Archive for the ‘North America’ Category
One is a pecan pie and another is an apple one. They are both great but they are not perfect yet. So watch this space ….
After years of trying out all sorts of techniques, I have converged on a few basic aspects in pizza making – a) a soft and stretchy dough that is not a rubber mat but has sufficient elasticity to be hand stretched into a thin base, b) a 500-600F oven, and c) minimal but flavorful topping. Result is a chewy crust with a crisp bottom and rich flavors in every bite.
Some say that we should always eat whole grains. I agree, whole heartedly. I have gladly swapped out white bread for wheat bread – thanks to Acme. There is no better chappati than whole wheat one. I adore whole wheat or buckwheat parathas and puris. I have cheerfully replaced white flour with whole wheat pastry flour in cookies and cakes. I have even grudgingly swapped out regular pasta and white rice for whole wheat pasta and brown rice. But no whole wheat pizza for me. I have tried to swap out regular flour with white whole wheat, part whole wheat, part whole wheat pastry flour and I have failed to like them. So, my compromise – I don’t make pizza often and when I do, I don’t eat too much of it. If, however, you have to have whole wheat pizza, then give Heidi’s recipe a try.
Black berry jam:
It is the end of the season here, and I picked up 2 lbs of blackberry at 1/2 the usual price!
Rinse, crush, and add 1 lb sugar. Add juice of 1 lemon reserving the zest. Cook on medium until candy thermometer reads 220 F. Switch off flame, add zest of the lemon and proceed to can.
This year’s potato crop is a bit of a disappointment. We got La Ratte seed potatoes from Seed Savers Exchange but the yield hasn’t been very encouraging. Perhaps the unusually cool weather is the culprit.

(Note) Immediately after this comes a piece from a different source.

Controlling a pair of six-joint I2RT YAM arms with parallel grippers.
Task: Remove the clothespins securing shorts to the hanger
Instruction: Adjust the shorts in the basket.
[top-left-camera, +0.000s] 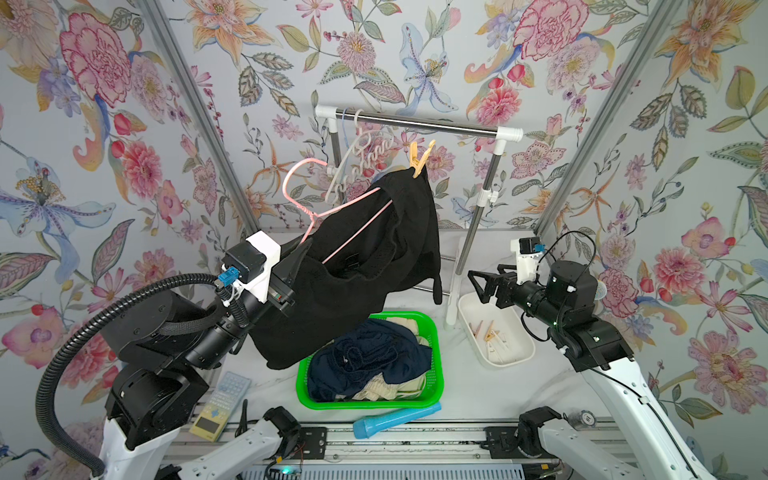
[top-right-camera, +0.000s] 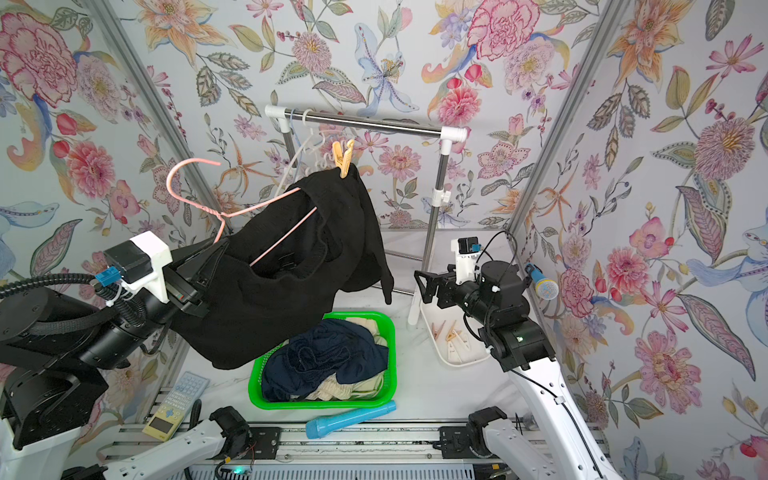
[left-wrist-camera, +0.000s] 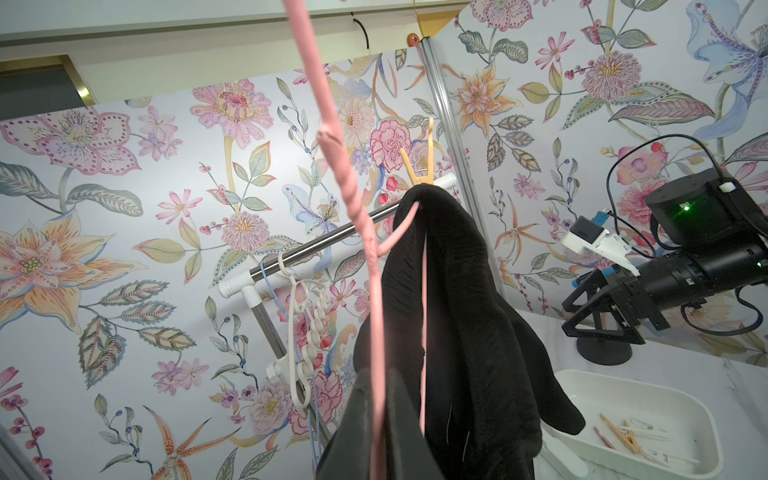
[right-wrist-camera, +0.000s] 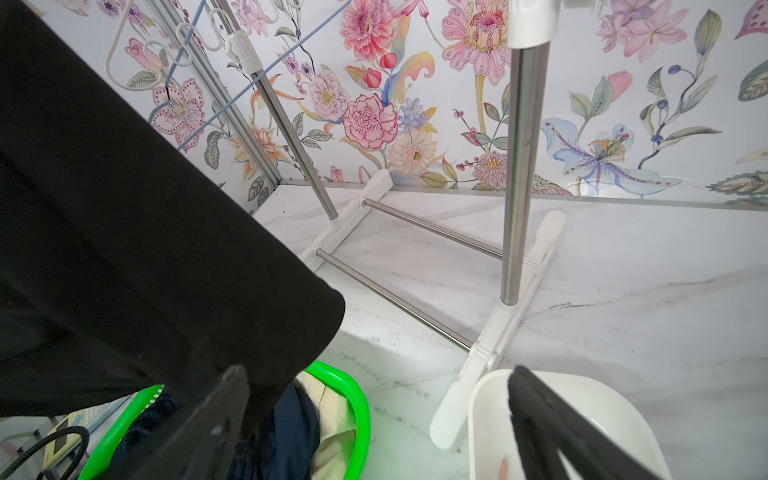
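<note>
One pink hanger (left-wrist-camera: 330, 141), one clipped clothespin (left-wrist-camera: 420, 174)

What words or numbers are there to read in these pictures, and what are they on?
Nothing here can be read for sure.
Keypad gadget: marks on its keys, too small to read.
White hanger: its curls look like handwriting, but no word can be made out.
Black shorts: no writing shows.

surface: white marbled tabletop (top-left-camera: 465, 395) | on it: green basket (top-left-camera: 435, 361), white tray (top-left-camera: 473, 309), rack foot (top-left-camera: 452, 307), blue tube (top-left-camera: 395, 419), keypad (top-left-camera: 220, 403)
</note>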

Slow cooked la ratte (serves 2-3)
- 40-50 of the small potatoes (~ 1/2 lb) scrubbed clean but skin on
- 2 Tbsp of European style unsalted butter
- Fleur de Sel or other flake salt to taste
Melt butter in an omelette pan. Cover and cook the potatoes on lowest setting for 20-25 minutes. Pick up the potatoes with a slotted spoon and serve hot with sprinkling of salt. Typically, fleur de sel is used in this quintessential french recipe but I didn’t have it handy. The flesh is buttery and nutty. I found the skin a little peppery. Fantastic with a glass of chilled white wine.
We figured that getting barbecue flown from Texas to California would be significantly cheaper than flying us from California to Texas. Voted the best BBQ by Texas Monthly Magazine in 2008 and written about in New Yorker, Snow’s BBQ, has been on our radar for a little over an year. We decided to get their customer favorite slow cooked brisket.
The 5-6 lb brisket arrived perfectly frozen with heating instructions and a bottle of their sauce. The very first thing I did was to thaw it partially, divide the meat into meal size portions and wrap each portion separately to store. Top flight barbecue is so rare in the Bay Area that this treat needed careful planning to get the last bit of chewy, meaty enjoyment from it. For the first batch, I followed heating instructions to the letter. But then proceeded to use my own technique. First I brought the meat to room temperature, and trimmed the fatty bits at the edges. I froze these bits for a use that I will get to later. I brushed the meat liberally with the sauce and broiled it briefly until a light glistening crust formed. And voilà, it was ready to eat.
Middlefield Road in Redwood city, somewhere between 5th Avenue and Douglas street is a little Mexican island. Unlike neighboring Palo Alto and Menlo Park, here there are no cute million dollar homes. Instead, the street is barren of trees and populated by run down yet colorful stores, taquerias, roach coaches and body shops. There is never a lot of crowd on the street and on hot summer afternoons, the emptiness against the stark background is noticeable. When you do see people, you see teenage mothers pushing babies in carts, dilapidated older women in bling, and groups of men standing around in grimy T-shirts, chatting and visually undressing all women walking by.
What brings me here? Yes, the tacos. A plate of tacos is a small meal – it costs practically nothing and can slide in between your normal meals with perfect ease. The salsas excite your tongue, the fresh corn tortillas arrive charred and soft and, the meats here don’t stop at perfectly done carnitas and pastor. You can get tongue, head cheeese, brain, cheek, and tripe too.